Zend Studio 64bitness

I'm quite a big fan of the Zend Studio development environment for PHP - I use it quite extensively at work and generally speaking it's a very capable tool and makes developing PHP a lot easier/quicker. However, it's closed source and quite expensive, which is a bit of a downside, but at the same time it should give me some leverage to get the features I want into future versions, right? Probably not. I've been bugging the Zend support guys about AMD64 support for near enough 10 months now, with little success. Now, this might not seem too surprising, what with it being closed source, but the important difference here is that Zend's Studio is written in Java. Given that Java is supposed to be a platform agnostic virtual machine, precisely why is it that Zend only ship binaries for a few platforms? The answer appears to be that the installer they use to install said binaries on customer machines is a complete nightmare. Specifically they appear to be using InstallAnywhere, which is becoming quite common for installing java programs, especially on Linux. Sadly it has some pretty serious flaws. Firstly it's one of those godawful self-extracting/installing shell scripts, so modifying the installer is exceptionally hard. It also knows almost nothing about AMD64, despite the fact that it ought to be really quite compatible with 32bit code (especially for something as library-free as java) and triggers a lovely glibc bug (set "LD_ASSUME_KERNEL=2.2.5" on an AMD64 machine and then try to run anything ;) So basically that all sucks and anyone using InstallAnywhere is cutting themselves off from potential customers for no particularly good reasons. Obviously I can't accept that, so knowing that Zend Studio is really just a Java program I went at it with a copy of vim and a lot of scribbling notes until I figured out how InstallAnywhere's crazy LAX configuration system worked. With that out of the way I was able to determine that all you need to do to make this thing run *perfectly* on AMD64 is make two tiny changes to two not-so-tiny text files. Simple! Here's how:

  1. Install Zend Studio somewhere (a 32bit machine or a 32bit chroot), copy the folder to your 64bit install
  2. Look in the directory Studio is installed in (e.g. "/usr/local/Zend/ZendStudioClient-4.0.2/") and edit "bin/ZDE.lax", you need to have "lax.nl.current.vm" point to your 64bit Java VM binary (e.g. "/usr/bin/java").
  3. Now edit "bin/ZDE" and comment out the line "export LD_ASSUME_KERNEL=2.2.5"

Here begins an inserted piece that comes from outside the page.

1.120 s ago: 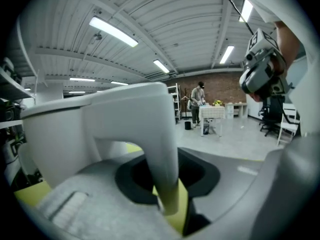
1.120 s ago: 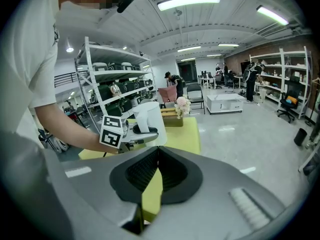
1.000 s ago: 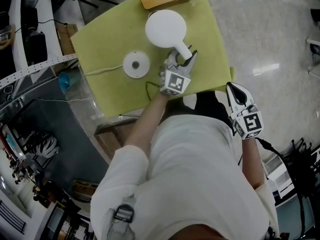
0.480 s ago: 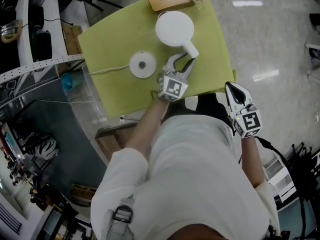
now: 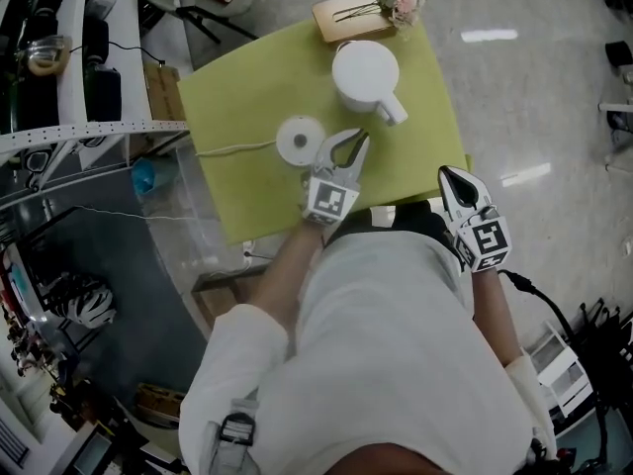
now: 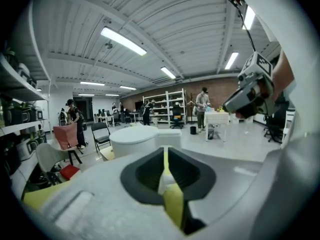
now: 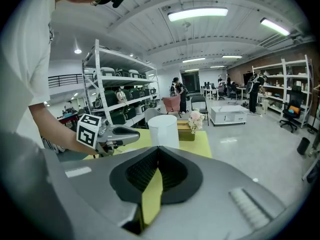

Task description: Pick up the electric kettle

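We find the right gripper [image 5: 447,174] nearest, held off the table's right edge with its jaws clenched together on nothing. The left gripper [image 5: 354,139] hangs over the near half of the green cloth [image 5: 247,97]; its jaws have just been closing and now meet with nothing between them. Just beside it to the left lies the round base [image 5: 300,140], its cord [image 5: 237,148] running off to the left. The kettle [image 5: 364,72] stands upright on the cloth beyond both, off the base and apart from the left gripper, with its handle [image 5: 392,111] pointing toward the person and slightly right. In our judgement the shell is rigid, smooth and likely slippery, too wide for a sure pinch, so the handle is the place to take hold (squarely, near its top). Weight cannot be settled: the lid is on and any water is hidden. The near table edge is covered by the person's body, and from above the gap under the handle cannot be made out. A tray [image 5: 341,18] lies at the far edge.
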The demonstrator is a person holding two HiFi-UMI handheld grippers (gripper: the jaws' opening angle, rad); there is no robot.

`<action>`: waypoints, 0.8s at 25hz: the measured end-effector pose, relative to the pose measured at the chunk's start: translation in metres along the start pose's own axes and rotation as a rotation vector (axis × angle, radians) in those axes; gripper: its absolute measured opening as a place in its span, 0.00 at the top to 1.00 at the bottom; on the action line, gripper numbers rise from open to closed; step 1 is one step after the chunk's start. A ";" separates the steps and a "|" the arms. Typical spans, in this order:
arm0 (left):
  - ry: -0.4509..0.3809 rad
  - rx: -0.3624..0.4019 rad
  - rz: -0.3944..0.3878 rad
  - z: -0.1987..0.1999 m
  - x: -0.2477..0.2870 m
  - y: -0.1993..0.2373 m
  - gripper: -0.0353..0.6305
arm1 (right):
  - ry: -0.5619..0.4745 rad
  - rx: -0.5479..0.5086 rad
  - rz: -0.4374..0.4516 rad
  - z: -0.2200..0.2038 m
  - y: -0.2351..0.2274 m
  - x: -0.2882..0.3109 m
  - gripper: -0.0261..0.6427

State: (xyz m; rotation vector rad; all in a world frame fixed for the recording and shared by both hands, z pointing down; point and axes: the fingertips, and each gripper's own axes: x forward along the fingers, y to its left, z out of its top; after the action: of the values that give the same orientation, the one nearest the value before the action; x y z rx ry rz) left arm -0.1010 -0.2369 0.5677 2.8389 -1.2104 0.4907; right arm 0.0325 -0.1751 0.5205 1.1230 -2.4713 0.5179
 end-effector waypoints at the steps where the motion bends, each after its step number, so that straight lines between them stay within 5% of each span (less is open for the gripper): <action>1: -0.007 -0.004 0.002 0.004 -0.007 0.001 0.92 | -0.005 -0.002 -0.004 0.003 0.003 0.000 0.97; 20: -0.032 -0.032 0.010 0.025 -0.090 -0.008 0.94 | -0.060 -0.033 -0.023 0.015 0.044 -0.020 0.97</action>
State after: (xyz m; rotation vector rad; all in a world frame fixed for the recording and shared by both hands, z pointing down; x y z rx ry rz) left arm -0.1473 -0.1719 0.5190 2.8261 -1.2271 0.4231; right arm 0.0082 -0.1425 0.4900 1.1690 -2.5054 0.4405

That should be it, fire up bin/ZDE and you should be hacking PHP in 64bits of goodness (be aware you may need to reconfigure where Zend Studio finds external binaries like cvs - see the ZDE configuration window). Update I've spoken with Zend since writing this and although they are still not committing to supporting AMD64, they did provide me with a handy link to download the Zend Studio installer without the 32bit JVM in it, which (with some work) makes a native 64bit install possible. Hurrah! So, what to do, well firstly you will need the tarball (I'm not going to link to it, ask Zend) and to extract it. This should leave you with a single file called ZendStudio-4_0_2.bin (in the case of 4.0.2, current release at the time of writing). Run the command: cat ZendStudio-4_0_2.bin | sed -e 's/=2.2.5/=a.a.a/g' >ZendStudio-4_0_2.bin.1 Then run "sh ./ZendStudio-4_0_2.bin.1" and the installer should start. Once it has completed you still won't actually be able to start ZDE because the same LD_ASSUME nonsense is going on there, so edit "bin/ZDE". Above I showed the quick and hacky way to make this work - comment out the "LD_ASSUME_KERNEL=2.2.5" - however there is a way that is probably better, so I will encourage you to do this instead... Edit line 1326 so instead of reading simply: if [ `uname` = "Linux" ]; then it now reads: if [ `uname` = "Linux" -a `uname -m` != "x86_64" ]; then and all will be well :o) Update 2 One thing I hadn't noticed because it was working transparently is that not all of ZDE is Java, for example the code analyzer binary in Zend's bin/ folder appears to be a native 32bit binary. These should still work fine if you have some 32bit compatibility libraries installed (Fedora should install these by default on AMD64, Debian based systems may need to install the ia32-libs package).